Carl Sandburg and Downtowns
It is the birthday of the poet and Lincoln biographer Carl Sandburg born January 6, 1878 in Galesburg, Illinois.
Twice winner of the Pulitzer – The War Years about Lincoln’s presidency won the award in 1940 and his Complete Poems won in 1951 – Sandburg is often dismissed today as too much the sentimentalist. Perhaps that is why I like him very much.
I thought of Sandburg’s poems about Chicago and Omaha and other cities this morning while absorbing the news that downtown economic mainstays – big Macy’s department stores – in Missoula and Boise are soon to close. As Idaho Statesman reporter Tim Woodward noted, the Boise store was a fixture in the heart of Idaho’s Capitol City for decades; a meeting place, a lunchtime destination. Such icons are hard – impossible perhaps – to replace.
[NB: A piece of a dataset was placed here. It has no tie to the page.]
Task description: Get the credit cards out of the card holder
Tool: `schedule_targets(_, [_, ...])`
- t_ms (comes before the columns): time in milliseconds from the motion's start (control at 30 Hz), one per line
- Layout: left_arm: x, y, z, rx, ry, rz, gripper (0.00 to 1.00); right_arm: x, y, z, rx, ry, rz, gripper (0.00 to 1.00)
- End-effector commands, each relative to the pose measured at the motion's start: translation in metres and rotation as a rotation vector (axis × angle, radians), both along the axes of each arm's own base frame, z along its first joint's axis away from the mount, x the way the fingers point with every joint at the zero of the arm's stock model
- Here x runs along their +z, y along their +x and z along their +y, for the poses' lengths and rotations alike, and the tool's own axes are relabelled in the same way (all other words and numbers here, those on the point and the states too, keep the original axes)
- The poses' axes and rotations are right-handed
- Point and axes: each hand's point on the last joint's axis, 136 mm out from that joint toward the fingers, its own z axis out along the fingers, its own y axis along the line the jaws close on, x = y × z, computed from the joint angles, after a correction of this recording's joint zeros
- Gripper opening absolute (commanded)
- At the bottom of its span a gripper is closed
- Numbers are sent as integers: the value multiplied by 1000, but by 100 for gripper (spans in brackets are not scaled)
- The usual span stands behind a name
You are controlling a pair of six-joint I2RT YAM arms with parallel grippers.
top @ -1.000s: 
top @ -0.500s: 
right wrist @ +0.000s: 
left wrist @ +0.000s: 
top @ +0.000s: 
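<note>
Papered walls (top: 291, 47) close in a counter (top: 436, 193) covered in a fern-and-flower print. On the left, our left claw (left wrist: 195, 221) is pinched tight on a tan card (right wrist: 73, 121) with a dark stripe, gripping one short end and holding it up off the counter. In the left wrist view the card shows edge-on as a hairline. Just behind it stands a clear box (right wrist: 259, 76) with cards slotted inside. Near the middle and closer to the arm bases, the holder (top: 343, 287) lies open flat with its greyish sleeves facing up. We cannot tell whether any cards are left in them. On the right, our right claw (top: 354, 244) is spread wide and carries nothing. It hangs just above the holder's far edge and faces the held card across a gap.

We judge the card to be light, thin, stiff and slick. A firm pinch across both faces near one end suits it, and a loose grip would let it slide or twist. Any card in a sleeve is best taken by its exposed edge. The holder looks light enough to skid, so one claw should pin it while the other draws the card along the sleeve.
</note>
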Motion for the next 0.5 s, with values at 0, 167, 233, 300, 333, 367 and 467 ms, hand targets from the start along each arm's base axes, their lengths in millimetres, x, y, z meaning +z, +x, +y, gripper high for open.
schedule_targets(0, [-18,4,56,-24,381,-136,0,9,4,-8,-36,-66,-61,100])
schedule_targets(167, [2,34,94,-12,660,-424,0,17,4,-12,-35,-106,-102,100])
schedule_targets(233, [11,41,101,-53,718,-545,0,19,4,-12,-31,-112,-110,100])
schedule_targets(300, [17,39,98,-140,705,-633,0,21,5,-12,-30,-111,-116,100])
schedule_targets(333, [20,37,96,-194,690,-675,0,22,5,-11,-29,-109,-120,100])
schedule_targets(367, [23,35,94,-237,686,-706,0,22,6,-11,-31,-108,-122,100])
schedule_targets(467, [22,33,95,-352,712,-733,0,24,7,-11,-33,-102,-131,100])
Boise once had five downtown department stores. Now it will have none. Boise and Missoula are still among the most attractive downtowns in the west, but big, old time department stores are magnets for people and help support other small merchants and one hates to see them close and you wonder what can possibly fill the void.
But, back to Sandburg.
The editor of a recent collection of Sandburg’s poetry, Paul Berman, told NPR a while back that the writer was inspired by cities: “His genius, his inspiration in [the Chicago] poem and some others, was to look around the streets, at the billboards and the advertising slogans, and see in those things a language,” Berman says. “And he was able to figure out that this language itself contained poetry.”
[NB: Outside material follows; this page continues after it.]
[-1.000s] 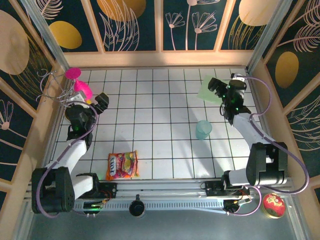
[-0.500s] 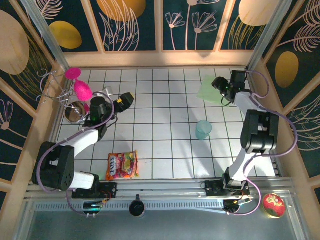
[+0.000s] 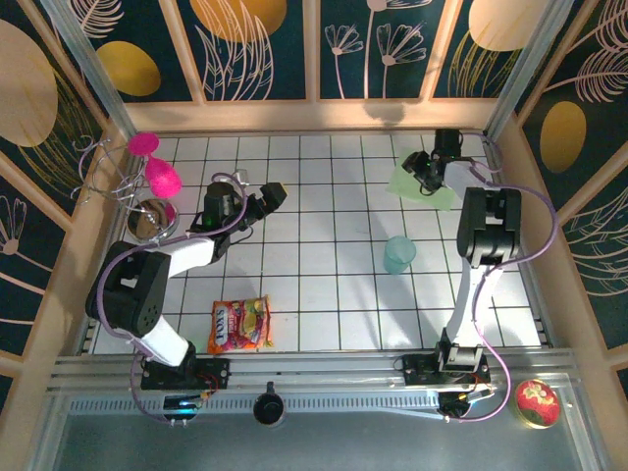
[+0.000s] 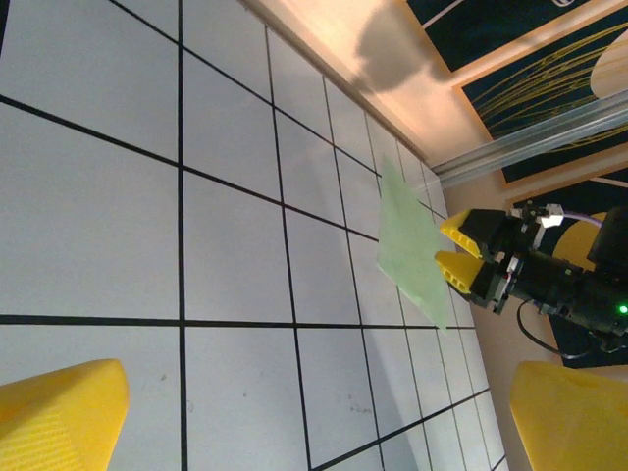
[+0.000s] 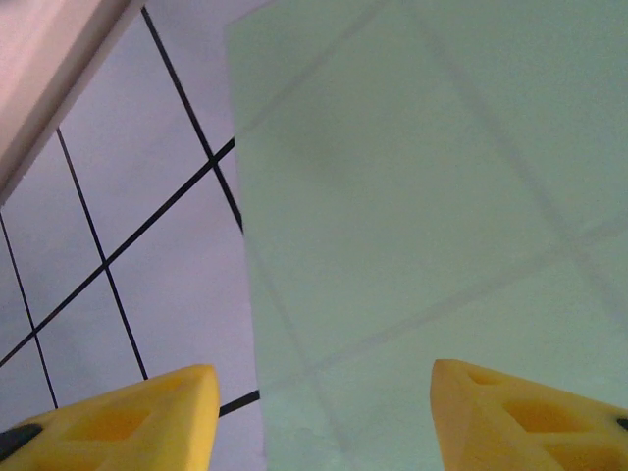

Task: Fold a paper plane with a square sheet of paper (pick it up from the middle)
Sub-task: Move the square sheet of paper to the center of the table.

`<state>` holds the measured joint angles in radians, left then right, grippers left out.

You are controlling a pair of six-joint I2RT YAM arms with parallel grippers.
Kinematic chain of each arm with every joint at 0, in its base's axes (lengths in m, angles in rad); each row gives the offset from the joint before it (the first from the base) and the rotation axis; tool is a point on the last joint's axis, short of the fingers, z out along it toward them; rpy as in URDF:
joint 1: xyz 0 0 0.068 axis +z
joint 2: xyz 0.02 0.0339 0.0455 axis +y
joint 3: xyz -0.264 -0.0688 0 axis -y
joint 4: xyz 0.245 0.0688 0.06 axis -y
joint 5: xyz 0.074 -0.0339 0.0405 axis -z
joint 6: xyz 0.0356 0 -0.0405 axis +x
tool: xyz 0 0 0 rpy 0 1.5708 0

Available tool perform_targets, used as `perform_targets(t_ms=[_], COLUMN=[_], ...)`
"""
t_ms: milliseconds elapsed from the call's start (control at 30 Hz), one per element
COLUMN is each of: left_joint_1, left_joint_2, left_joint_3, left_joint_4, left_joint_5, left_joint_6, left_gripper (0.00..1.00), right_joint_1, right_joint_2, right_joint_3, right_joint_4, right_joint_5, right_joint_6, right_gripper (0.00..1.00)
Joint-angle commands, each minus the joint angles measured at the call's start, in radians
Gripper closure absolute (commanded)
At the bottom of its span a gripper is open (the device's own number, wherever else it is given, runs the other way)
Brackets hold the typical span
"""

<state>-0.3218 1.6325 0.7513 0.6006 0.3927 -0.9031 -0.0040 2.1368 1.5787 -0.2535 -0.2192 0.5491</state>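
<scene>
Enclosed robot test cell, white gridded tabletop (image 3: 324,245), leaf-patterned wall panels (image 3: 255,49), aluminium rail (image 3: 334,400) along near edge.

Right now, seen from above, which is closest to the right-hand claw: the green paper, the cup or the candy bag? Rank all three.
From the right gripper:
1. Green paper, directly under it, back right.
2. Cup, nearer the front, right side.
3. Candy bag, front left.

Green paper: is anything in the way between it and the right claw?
No, nothing visible. The right gripper hangs over the square sheet of paper, jaws apart. The teal cup stands off to one side.
</scene>
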Motion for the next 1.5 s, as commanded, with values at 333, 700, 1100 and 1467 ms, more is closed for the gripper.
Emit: perform_targets(t_ms=[333,700,1100,1467], left_joint_1=[-0.005,-0.004,-0.004,-0.004], left_joint_2=[0.028,0.042,0.046,0.018], left_joint_3=[0.045,0.056,0.046,0.043], left_joint_4=[-0.055,-0.109,-0.145,-0.201], left_joint_5=[0.007,-0.015,-0.057,-0.1], left_joint_6=[-0.03,-0.012,0.004,0.028], left_gripper=[0.01,0.01,0.01,0.06], right_joint_1=[0.066,0.134,0.356,0.533], right_joint_2=[0.152,0.211,0.122,-0.102], right_joint_3=[0.158,0.207,0.081,-0.07], right_joint_4=[-0.143,-0.24,-0.178,-0.036], right_joint_5=[-0.003,-0.014,-0.086,-0.063], right_joint_6=[-0.024,-0.054,0.048,0.193], right_gripper=[0.43,0.43,0.44,0.45])
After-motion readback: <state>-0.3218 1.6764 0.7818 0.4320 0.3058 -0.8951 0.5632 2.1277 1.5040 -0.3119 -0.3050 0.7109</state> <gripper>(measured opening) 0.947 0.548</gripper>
There is poetry in great cities and, yes, a yearning for the variety and uniqueness of downtowns where people gather, things happen and the look and culture is much different – and vastly more interesting – than a strip mall or suburban shopping destination surrounded by acres of parking.
In one of my favorite Sandburg poems – Limited – the narrator is headed to a city, or at least a final destination.
I am riding on a limited express, one of the crack trains
of the nation.
Hurtling across the prairie into blue haze and dark air
go fifteen all-steel coaches holding a thousand people.
(All the coaches shall be scrap and rust and all the men
and women laughing in the diners and sleepers shall
pass to ashes.)
I ask a man in the smoker where he is going and he
Read some Sandburg. This is a great site to sample some of his enduring work.
Carl Sandburg and Downtowns
I had the pleasure of introducing Dan Kemmis, the former mayor of Missoula, Montana and speaker of that state’s House of Representatives, at this week’s City Club of Boise luncheon.
The Kemmis speech and Q-A airs Saturday at 8:00 pm on KBSX (91.5) or you can catch he program on the City Club website.
Kemmis is the rare political leader who has successfully combined people and political skills with the ability to create new policy approaches – he’s a champion of civic engagement and collaboration – and then write about them with clarity and intelligence. He is now a senior fellow at the University of Montana’s Center for Natural Resources and the Environment.
As the Idaho Business Review noted, Kemmis made the case that the “real driver … of the new western economy has been the livability of our communities.”
Kemmis maintains that “livability is bigger, deeper and stronger as a driver than growth itself.”
He makes a pretty compelling case that cities like Salt Lake, Missoula, Boise and Denver have thrived, and will again, because they are essentially really decent places to live. (I could add a few more cities to the list – Portland, Bozeman, Coeur d’Alene, for instance.)
Think about Salt Lake’s good and getting better transit system, Missoula’s great parks and open space, Boise’s foothills and marvelous parks and greenbelt, and Denver’s revitalized downtown (and the Colorado Rockies).
As our region struggles to climb out of a deep recession, Dan Kemmis would remind us to focus on the basics of what makes cities great – intellectual infrastructue (libraries, for instance), open space, parks and outstanding recreational opportunities, ease of movement, and a culture of civic engagement.
I spent some time with a friend from the east coast recently. His business will allow him to live anywhere he likes and he and his bride spent a few days in Boise assessing the city as a potential new home. Searching for an alternative to the old rat race of long commutes and no sense of community, smart folks look West and have for ever. Like all young parents, they want good schools and a good environmental for the kids. I wasn’t selling paradise and I didn’t need to. Boise – and other good cities in the West – tends to sell themselves on the basis of “livability.”
Dan Kemmis is right. Livability, quality of life, whatever you call it, is an economic driver. The real challenge is not to screw it up or undervalue what we have and, perhaps too often, take for granted.